Secara khusus, kelahiran vaksin mRNA merupakan terobosan yang belum pernah terjadi sebelumnya dalam sejarah medis, karena manusia hanya membutuhkan waktu 12 bulan untuk beralih dari pengurutan virus ke vaksinasi komunitas.
Dr. Chau juga mengutip penelitian oleh para ilmuwan dari Imperial College London (Inggris) yang menunjukkan bahwa jika kampanye vaksinasi Covid-19 dimulai hanya 100 hari setelah genom virus diuraikan, dunia dapat mencegah 8,3 juta kematian dan lebih dari 26 juta infeksi.
Dari perhitungan metodis ini, dunia telah membentuk konsep "Misi 100 Hari" untuk mempersiapkan pandemi di masa depan.
Misi ini bertujuan untuk memiliki solusi diagnostik yang cepat, perawatan awal yang efektif, dan vaksin untuk vaksinasi massal dalam waktu 100 hari setelah mengidentifikasi agen pandemi baru.
“Inovasi adalah senjata yang membantu manusia tidak hanya melawan epidemi tetapi juga hidup dan berevolusi bersama mikroorganisme secara berkelanjutan,” tegas Dr. Chau.
AI memprediksi wabah campak di Kota Ho Chi Minh
Pada konferensi tersebut, Dr. Nguyen Le Nhu Tung - Wakil Direktur Rumah Sakit Penyakit Tropis di Kota Ho Chi Minh - juga berbagi lebih spesifik tentang penerapan kecerdasan buatan (AI) dan aplikasi data besar dalam penelitian, diagnosis, dan peringatan penyakit menular di rumah sakit belakangan ini.
Dr. Tung mengatakan bahwa sejak tahun 2018 hingga sekarang, rumah sakit tersebut telah melaksanakan 22 proyek penelitian yang menerapkan AI dan Big Data, termasuk penelitian tentang perkiraan flu dan demam berdarah, pengenalan tulisan tangan dalam catatan medis menggunakan pembelajaran mesin, pemantauan tanda-tanda vital dari jarak jauh melalui perangkat yang dapat dikenakan...
AI dan data besar membantu rumah sakit meningkatkan kemampuan mereka untuk memprediksi dan memperingatkan epidemi sejak dini.

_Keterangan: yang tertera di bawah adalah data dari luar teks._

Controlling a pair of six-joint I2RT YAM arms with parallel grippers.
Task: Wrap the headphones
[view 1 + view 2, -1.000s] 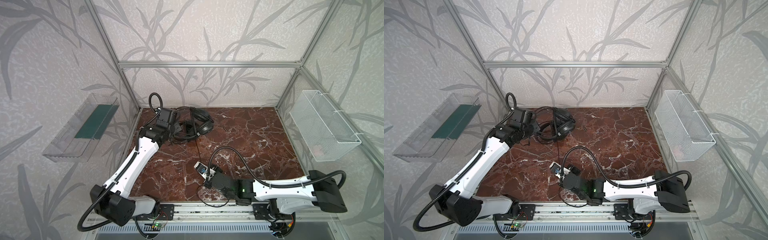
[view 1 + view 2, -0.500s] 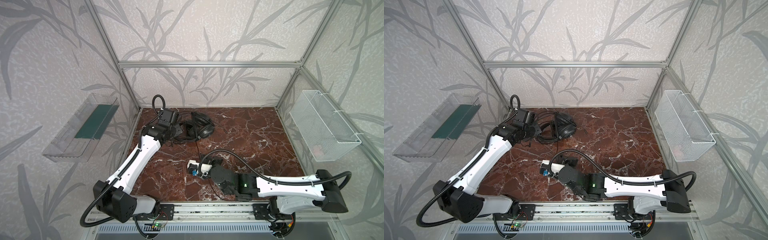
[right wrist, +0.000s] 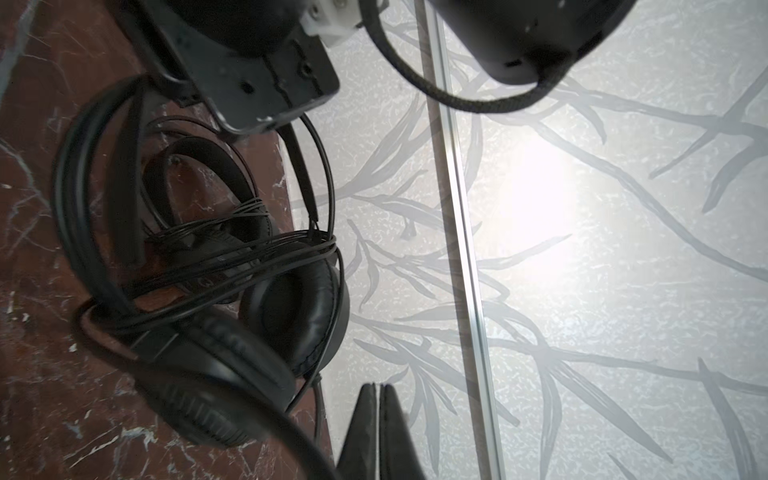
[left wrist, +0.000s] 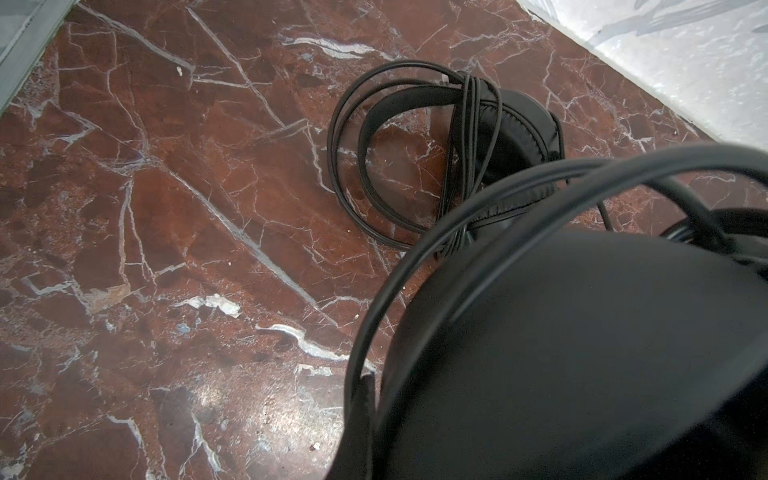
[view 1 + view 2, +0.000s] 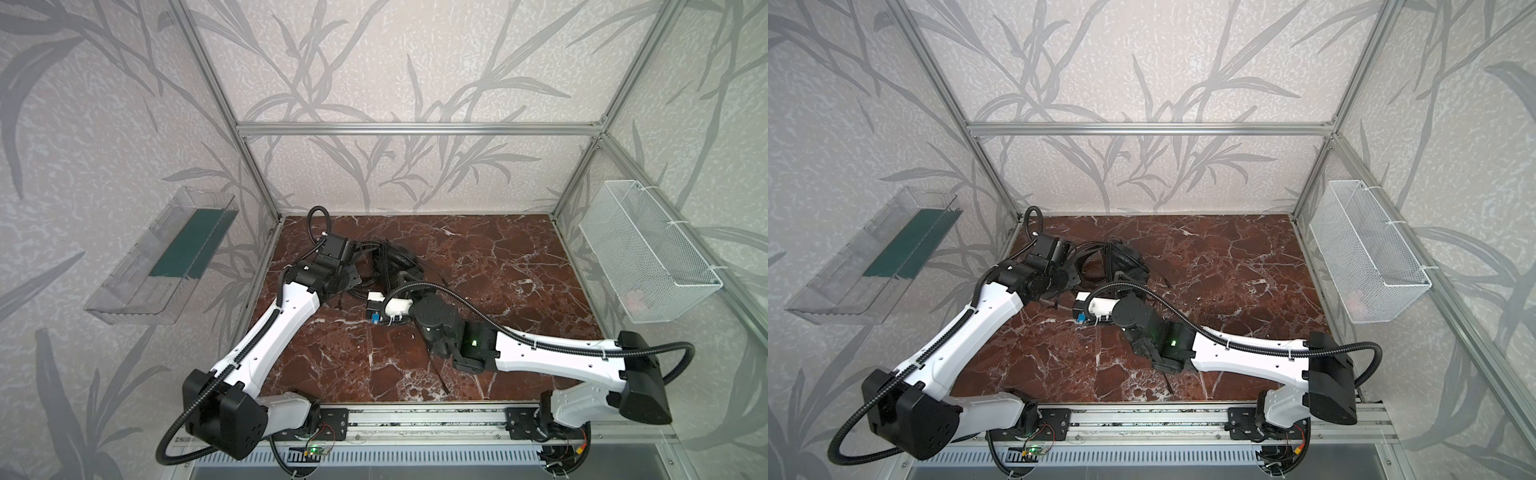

Sebagai contoh, sistem pengawasan penyakit menular Dinas Kesehatan Kota Ho Chi Minh mencatat peningkatan kasus campak pada tahun 2024, sehingga segera melaksanakan kampanye vaksinasi dan mengumumkan wabah. Sistem informasi imunisasi yang diperluas juga menyediakan data tingkat vaksinasi, yang mendukung prediksi risiko penyakit berdasarkan wilayah dan kelompok populasi.
Di seluruh dunia, sistem seperti BlueDot (Kanada) dan FluMap (AS) telah terbukti efektif dalam memperingatkan tanda-tanda awal penyakit sebelum pandemi Covid-19.
Di Vietnam, AI juga diterapkan untuk menganalisis siklus penyakit, memprediksi durasi dan puncak epidemi, serta membangun model epidemiologi untuk menilai penyebaran berdasarkan faktor-faktor seperti usia, jenis kelamin, dan penyakit yang mendasarinya.
Teknologi ini membantu mengidentifikasi kelompok berisiko tinggi, memprioritaskan strategi vaksinasi, dan memperkirakan kebutuhan persediaan, obat-obatan, dan sumber daya manusia untuk respons cepat.
Namun, proses implementasi AI-Big Data masih menghadapi banyak tantangan seperti kualitas data yang tidak merata, kurangnya personel dengan pemahaman mendalam baik di bidang kedokteran maupun teknologi, serta biaya investasi infrastruktur yang besar.